Allergische conjunctivitis
Invoering
Inleiding tot allergische conjunctivitis Allergische conjunctivitis (allergische conjunctivitis) is een overgevoeligheidsreactie van de conjunctiva voor externe allergenen en omvat voornamelijk type I allergische reactie (lichaamsvloeistof gemedieerd) en IV allergische reactie (celgemedieerd), waarbij type I metamorfose Allergische conjunctivitis veroorzaakt door de reactie komt het meest voor. Basiskennis Het aandeel van de ziekte: 0,001% Gevoelige mensen: geen specifieke mensen Wijze van infectie: niet-infectieus Complicaties: kogelhechting
Pathogeen
De oorzaak van allergische conjunctivitis
(1) Oorzaken van de ziekte
Zowel seizoensgebonden als meerjarige allergenen kunnen allergische immuunresponsen veroorzaken, waaronder seizoensgebonden pollen (vroege lente), gras (mei-juli), onkruidpollen (8-oktober) en Buitenschimmels (zoals Phytophthora en Phytophthora), het hele jaar door van de originele huisstofmijt, binnenschimmel en huidschilfers van dieren (meestal katten en honden).
(twee) pathogenese
Allergische conjunctivitis wordt voornamelijk veroorzaakt door IgE-gemedieerde allergische reactie type I. Wanneer het antigeen in contact is met het lichaam, kan het binden aan de gesensibiliseerde mestcellen en eosinofiel oppervlakte-specifiek antigeen IgE, waardoor degranulatie van mestcellen wordt veroorzaakt. Aan de ene kant kan de afgifte van mediatoren zoals histamine en kininase in de korrels onmiddellijk leiden tot overgevoeligheidsreacties, die de vroege fasen zijn van overgevoeligheidsreacties, meestal na enkele seconden blootstelling aan het antigeen, gedurende enkele 10 minuten tot enkele uren. Anderzijds kan het ook de synthese van sommige nieuwe media bevorderen, zoals leukotriënen (via de lipoxygenase-route), prostaglandine D2 (via de cyclooxygenase-route) en bloedplaatjes activerende factor, enz. Zure granulocyten kunnen ook histamine, bloedplaatjes activerende factor en andere mediatoren afgeven, wat leidt tot het optreden van late fase overgevoeligheidsreacties, meestal voorkomend na 6 tot 12 uur antigeenstimulatie, die een piek bereikt bij 48 tot 72 uur, die enkele dagen duurt, bij allergische rhinitis en Allergische dermatitis, vroege fase reactie en late fase reactie hebben vaak een aanzienlijk tijdsinterval, terwijl het bij allergische conjunctivitis meestal verschijnt als een continu proces tijdens het overgevoeligheidsproces Histamine speelt een zeer belangrijke rol.
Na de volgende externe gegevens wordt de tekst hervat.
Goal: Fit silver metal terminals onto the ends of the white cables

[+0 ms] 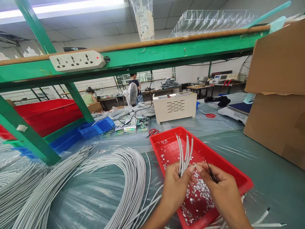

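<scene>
My left hand (173,188) is closed round several white cables (186,152), whose stripped ends point up above the fist. Close beside it, my right hand (224,187) pinches at one cable end with thumb and forefinger, touching the left thumb's tip. A slim, dark pointed tool (211,172), perhaps tweezers, is tucked in the right hand's fingers, partly hidden. Both hands are over a red plastic tray (245,182). Small shiny silver scraps (202,192) lie scattered across its floor.
Bundles of grey-white cable (135,171) cover the table's left. Red-handled scissors (153,132) lie behind the tray, near a beige box-shaped machine (175,108). Cardboard boxes (274,127) and a scale (234,114) stand right. A green shelf (166,52) crosses above. Two people are farther back.
</scene>
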A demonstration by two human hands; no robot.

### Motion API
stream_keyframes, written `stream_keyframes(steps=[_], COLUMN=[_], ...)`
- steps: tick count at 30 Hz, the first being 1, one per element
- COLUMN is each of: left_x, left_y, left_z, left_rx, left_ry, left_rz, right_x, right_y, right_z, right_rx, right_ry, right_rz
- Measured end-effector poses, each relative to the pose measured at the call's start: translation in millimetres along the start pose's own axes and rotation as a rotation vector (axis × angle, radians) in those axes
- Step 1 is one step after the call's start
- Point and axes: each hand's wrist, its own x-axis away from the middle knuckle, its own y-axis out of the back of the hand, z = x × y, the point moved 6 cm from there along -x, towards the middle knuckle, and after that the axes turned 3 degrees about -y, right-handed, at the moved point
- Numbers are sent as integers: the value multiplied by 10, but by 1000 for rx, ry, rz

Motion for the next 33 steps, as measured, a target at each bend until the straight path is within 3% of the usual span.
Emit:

Volgens de statistieken zijn meer dan de helft van de symptomen en tekenen van allergische conjunctivitis gerelateerd aan de afgifte van histamine. Voor sommige ernstige gevallen van voorjaarskeratoconjunctivitis en atopische keratoconjunctivitis zijn er meestal T. Deelname van door lymfocyten gemedieerde IV-allergie.
Het voorkomen
Allergische conjunctivitis preventie
Zoek naar allergenen en vermijd contact met allergenen.
Complicatie
Allergische conjunctivitis complicaties complicaties symblepharon
Vaak hoornvliesbeschadiging is diffuse ondiepe punctate keratitis Bij sommige patiënten kunnen ook hoornvlieszweren en hoornvlies leukoplakie, conjunctivale fibrose en sputumadhesie worden gezien.
Symptoom
Allergische conjunctivitis symptomen Vaak voorkomende symptomen Zwelling van het oog, haardroge fotofobie, conjunctivale tepelhyperplasie, conjunctivale hyperemie
Het meest voorkomende symptoom van allergische conjunctivitis is jeukende ogen. Bijna alle patiënten met allergische conjunctivitis kunnen verschijnen, maar jeuk is geen uniek symptoom. Verschillende subtypen van allergische conjunctivitis hebben verschillende gradaties van jeuk, waaronder lente keratoconjunctiva. Ontsteking vertoont meestal de meest voor de hand liggende symptomen.Andere veel voorkomende symptomen zijn tranen, branderig gevoel, fotofobie en verhoogde secretie.De secreties zijn meestal mucoid, plakkerig en zijdeachtig, en sommige ernstige allergische conjunctivitis, zoals veerhoorns. Conjunctivitis en ectopische keratoconjunctivitis kunnen soms een verminderd gezichtsvermogen veroorzaken.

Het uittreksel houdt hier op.